I partecipanti del 2015 sono consapevoli di aver vissuto un’esperienza straordinaria, tanti i protagonisti nostrani, come Stefania Valsecchi, vincitrice della classifica femminile: “L’idea di pedalare sui valichi più alti al mondo, sulle montagne dell’Himalaya, era esaltante già di per sé ed è stata un’esperienza molto bella e positiva in tutti i sensi, anche per il clima bellissimo tra noi concorrenti. I componenti dell’Organizzazione sono stati veramente strepitosi”.

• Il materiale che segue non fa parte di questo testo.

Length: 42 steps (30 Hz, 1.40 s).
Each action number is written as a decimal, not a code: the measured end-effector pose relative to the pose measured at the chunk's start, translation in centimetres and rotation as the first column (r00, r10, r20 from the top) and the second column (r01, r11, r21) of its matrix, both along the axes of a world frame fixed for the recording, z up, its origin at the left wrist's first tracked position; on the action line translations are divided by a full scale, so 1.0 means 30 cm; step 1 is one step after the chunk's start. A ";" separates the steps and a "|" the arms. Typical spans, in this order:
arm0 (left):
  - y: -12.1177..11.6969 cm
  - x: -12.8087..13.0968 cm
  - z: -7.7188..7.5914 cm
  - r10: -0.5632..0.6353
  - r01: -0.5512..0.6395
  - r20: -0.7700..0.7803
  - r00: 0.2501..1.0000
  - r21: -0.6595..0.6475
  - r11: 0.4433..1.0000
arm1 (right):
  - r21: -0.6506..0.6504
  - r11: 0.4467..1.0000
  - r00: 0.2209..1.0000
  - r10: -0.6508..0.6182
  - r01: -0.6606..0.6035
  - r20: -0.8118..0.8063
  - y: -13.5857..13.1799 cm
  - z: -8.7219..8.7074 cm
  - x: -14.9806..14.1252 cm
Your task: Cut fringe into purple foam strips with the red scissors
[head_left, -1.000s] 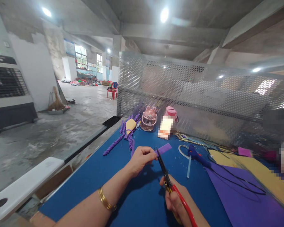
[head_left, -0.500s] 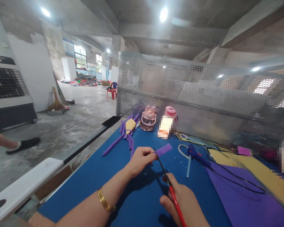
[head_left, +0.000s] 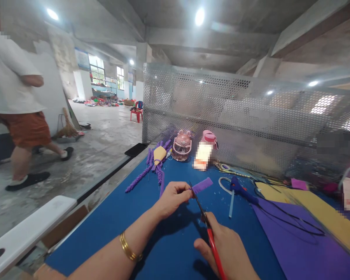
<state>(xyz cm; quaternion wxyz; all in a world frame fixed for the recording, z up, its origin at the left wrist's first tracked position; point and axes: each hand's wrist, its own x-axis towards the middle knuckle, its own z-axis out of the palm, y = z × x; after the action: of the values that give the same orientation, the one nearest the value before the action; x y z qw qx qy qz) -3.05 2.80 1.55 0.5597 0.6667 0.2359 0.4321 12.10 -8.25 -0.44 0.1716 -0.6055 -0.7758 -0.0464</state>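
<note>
My left hand (head_left: 175, 199) pinches one end of a short purple strip (head_left: 203, 185) above the blue tabletop (head_left: 111, 217). In my right hand (head_left: 226, 245) is a pair of scissors (head_left: 212, 243) with red handles, its dark blades crossing the strip right beside my left fingertips. How far the blades are parted is hard to make out. Left of my hands lie purple braided stems (head_left: 140, 179) and a yellow teardrop-shaped piece (head_left: 159, 155). A blue glue gun (head_left: 242, 190) with a clear glue stick (head_left: 231, 204) lies to the right.
Purple sheet (head_left: 303, 241) and yellow sheets (head_left: 317, 206) cover the right side. Behind stand a pink bottle (head_left: 182, 146), another pink bottle (head_left: 209, 137) and a perforated metal screen (head_left: 192, 101). A person (head_left: 20, 105) walks at left, near a white stool (head_left: 32, 233).
A person in a white top and rust-coloured shorts has come into view at the left, where only a leg showed. My hands, the scissors and the strip are nearly unchanged.
</note>
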 end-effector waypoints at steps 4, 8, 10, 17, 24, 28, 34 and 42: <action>-0.002 -0.001 0.001 -0.004 0.004 0.001 1.000 0.023 1.000 | 0.024 1.000 1.000 -0.017 0.016 0.022 0.000 0.003 -0.002; 0.000 -0.003 0.003 -0.017 0.017 0.001 1.000 0.036 0.999 | 0.023 1.000 1.000 -0.006 0.006 -0.011 0.000 0.003 -0.002; 0.001 -0.004 0.001 -0.022 0.022 0.000 1.000 0.037 0.999 | 0.026 1.000 1.000 0.001 0.000 -0.029 0.001 0.002 -0.001; 0.009 0.000 -0.013 -0.031 0.031 0.007 0.999 0.026 0.999 | 0.048 0.999 0.999 -0.010 0.013 -0.046 0.006 -0.007 0.005; 0.007 0.003 -0.017 -0.027 0.027 0.023 0.999 0.006 1.000 | -0.009 1.000 0.995 -0.007 0.006 -0.103 0.011 -0.015 0.008; 0.004 0.003 -0.009 -0.016 0.016 0.019 1.000 -0.007 1.000 | -0.002 1.000 0.995 -0.005 0.005 -0.097 0.013 -0.022 0.010; 0.003 0.001 -0.006 -0.014 0.014 0.010 1.000 -0.028 1.000 | 0.145 0.989 1.000 -0.011 0.010 0.009 0.014 -0.023 0.005; 0.011 0.001 -0.009 -0.032 0.033 0.009 0.999 -0.026 0.999 | 0.081 0.997 1.000 0.003 -0.003 -0.004 -0.004 -0.007 -0.001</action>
<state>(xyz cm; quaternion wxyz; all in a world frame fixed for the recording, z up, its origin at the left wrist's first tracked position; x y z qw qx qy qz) -3.03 3.12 1.28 0.5763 0.6611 0.2282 0.4227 12.06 -8.36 -0.67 0.1975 -0.5968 -0.7739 -0.0763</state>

Il “leone” Marzio Deho si è aggiudicato la classifica Senior: “Per me è stata una grandissima emozione partecipare. Un’esperienza unica, in posti veramente spettacolari. In Italia siamo abituati bene, ma qui abbiamo mangiato veramente alla grande. Correre dai 3.500 ai 5.500 metri non è facile, occorre acclimatarsi al meglio, io sono riuscito a farlo abbastanza bene. Ho cercato di spingere dando tutto ciò che avevo. Questa è una gara unica, un’esperienza da provare e da vivere per tutti gli amanti della mountain bike”. Thomas Dietsch è invece tornato a casa con lo scettro di vincitore degli Under: “Sono stati sei giorni davvero incredibili, abbiamo visto tante cose differenti. Il paesaggio a volte verde, con montagne davvero maestose, a volte innevate. L’organizzazione dei campi è stata eccellente, con una bella atmosfera e delle belle persone. Devo dire che è difficile pedalare a queste altitudini, tuttavia è stata un’esperienza significativa ed ero particolarmente interessato a scoprire la sintonia con il mio corpo, visto che era la prima volta che pedalavo sempre sopra i 3.500 metri. Resterà un gran bel ricordo, ho visitato tantissimi paesi, ma qui voglio assolutamente tornare, perché è incredibile”. Gareggiare alla scoperta di panorami unici ed in sella ad ACSI Ciclismo, tutto questo è l’Himalayan Highest Ladakh, ne vale veramente la pena.